The program of iPhone self-repair from Apple is an attempt by the company to show its commitment to the right of users to repair devices themselves. However, in practice, it is only an imitation of such a right. As The Verge, which received a repair kit, writes, its manuals are technical, stupid and only make sense if you use special Apple tools, but they are not user-friendly and come in two cases the size of a suitcase.
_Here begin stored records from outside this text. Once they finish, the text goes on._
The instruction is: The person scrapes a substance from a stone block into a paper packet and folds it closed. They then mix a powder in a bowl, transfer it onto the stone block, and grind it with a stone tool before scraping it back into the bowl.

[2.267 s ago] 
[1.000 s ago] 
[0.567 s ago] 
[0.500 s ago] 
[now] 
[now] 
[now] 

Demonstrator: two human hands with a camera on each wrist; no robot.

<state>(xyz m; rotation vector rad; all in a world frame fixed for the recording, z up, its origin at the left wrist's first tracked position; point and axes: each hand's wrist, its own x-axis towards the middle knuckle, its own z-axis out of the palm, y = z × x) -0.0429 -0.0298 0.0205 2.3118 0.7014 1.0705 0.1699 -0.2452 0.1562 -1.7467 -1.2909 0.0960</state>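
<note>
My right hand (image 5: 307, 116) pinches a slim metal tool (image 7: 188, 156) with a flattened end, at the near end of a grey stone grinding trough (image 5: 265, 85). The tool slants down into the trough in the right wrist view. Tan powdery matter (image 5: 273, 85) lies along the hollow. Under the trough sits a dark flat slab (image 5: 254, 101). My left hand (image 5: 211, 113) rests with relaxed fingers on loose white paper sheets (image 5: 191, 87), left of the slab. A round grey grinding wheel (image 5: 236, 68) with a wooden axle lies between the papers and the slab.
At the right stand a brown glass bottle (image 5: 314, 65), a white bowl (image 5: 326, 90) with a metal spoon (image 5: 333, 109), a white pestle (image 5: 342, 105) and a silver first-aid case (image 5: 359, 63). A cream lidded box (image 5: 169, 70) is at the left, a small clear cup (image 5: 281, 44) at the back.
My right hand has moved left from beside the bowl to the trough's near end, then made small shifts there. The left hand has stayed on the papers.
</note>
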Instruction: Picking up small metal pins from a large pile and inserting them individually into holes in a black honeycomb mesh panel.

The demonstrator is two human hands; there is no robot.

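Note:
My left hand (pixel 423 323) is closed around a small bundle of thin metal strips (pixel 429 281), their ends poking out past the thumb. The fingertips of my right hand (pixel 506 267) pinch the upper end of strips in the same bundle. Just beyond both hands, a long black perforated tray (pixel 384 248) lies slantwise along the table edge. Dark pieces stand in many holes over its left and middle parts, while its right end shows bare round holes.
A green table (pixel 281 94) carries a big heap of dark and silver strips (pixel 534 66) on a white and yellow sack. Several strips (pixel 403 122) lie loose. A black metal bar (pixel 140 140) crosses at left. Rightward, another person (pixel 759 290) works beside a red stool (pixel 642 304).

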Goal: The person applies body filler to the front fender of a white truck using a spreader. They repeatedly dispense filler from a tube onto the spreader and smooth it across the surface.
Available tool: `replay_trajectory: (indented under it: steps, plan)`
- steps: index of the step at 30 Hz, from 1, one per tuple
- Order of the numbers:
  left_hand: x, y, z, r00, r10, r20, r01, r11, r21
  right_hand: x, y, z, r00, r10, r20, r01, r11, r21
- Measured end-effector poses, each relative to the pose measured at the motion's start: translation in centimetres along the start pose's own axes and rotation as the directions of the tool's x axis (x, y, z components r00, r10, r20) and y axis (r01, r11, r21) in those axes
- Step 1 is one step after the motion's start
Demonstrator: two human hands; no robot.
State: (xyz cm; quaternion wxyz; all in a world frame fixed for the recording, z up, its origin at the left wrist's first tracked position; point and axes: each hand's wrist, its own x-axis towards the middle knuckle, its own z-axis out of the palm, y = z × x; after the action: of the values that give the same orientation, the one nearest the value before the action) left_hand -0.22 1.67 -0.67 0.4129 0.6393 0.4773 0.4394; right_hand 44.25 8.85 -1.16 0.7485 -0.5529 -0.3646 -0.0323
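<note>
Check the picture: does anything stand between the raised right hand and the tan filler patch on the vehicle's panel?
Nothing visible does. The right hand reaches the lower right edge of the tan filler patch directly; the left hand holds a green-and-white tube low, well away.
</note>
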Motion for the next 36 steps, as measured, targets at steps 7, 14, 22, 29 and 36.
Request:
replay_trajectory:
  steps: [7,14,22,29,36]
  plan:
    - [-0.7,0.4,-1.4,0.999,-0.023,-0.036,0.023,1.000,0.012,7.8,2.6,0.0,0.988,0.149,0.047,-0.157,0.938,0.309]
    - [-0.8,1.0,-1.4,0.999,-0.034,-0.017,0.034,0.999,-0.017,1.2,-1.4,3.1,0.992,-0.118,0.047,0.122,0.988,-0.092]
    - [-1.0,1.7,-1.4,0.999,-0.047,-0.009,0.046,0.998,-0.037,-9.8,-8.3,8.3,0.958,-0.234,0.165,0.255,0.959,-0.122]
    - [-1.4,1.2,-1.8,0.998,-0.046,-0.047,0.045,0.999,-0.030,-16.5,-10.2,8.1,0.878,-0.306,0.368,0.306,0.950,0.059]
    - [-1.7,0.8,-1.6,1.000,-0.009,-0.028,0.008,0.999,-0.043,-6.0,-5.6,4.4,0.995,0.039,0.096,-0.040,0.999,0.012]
Apple's self-repair kit turns out to be too complicated and expensive

According to journalist Sean Hollister, the service turned out to be even worse than it seems on paper. It has many problems, one of which is the price. The company is asking $69 for a new battery for the iPhone mini, which is the same price that the official service in the American Apple Store charges for the battery and its installation. But that’s not all, renting a seven-day Apple-certified toolkit will cost $49.

Apple's self-repair kit turns out to be too complicated and expensive

Apple also requires that the customer’s credit card have $1,200, which they will forfeit if the toolkit is not returned within seven days. In Hollister’s case, the battery arrived two days after the toolkit, so he only had five days to complete the repair, which is difficult to call user-friendly. Mainly due to a lot of ambiguous instructions, extremely complex parts, and tools that did not work the first time.

And the finale of the attempt to self-repair was that the iPhone did not recognize the battery as real. As it turns out, after installing new parts, the user still needs to contact a third-party company and provide it with remote control of the device to check the parts.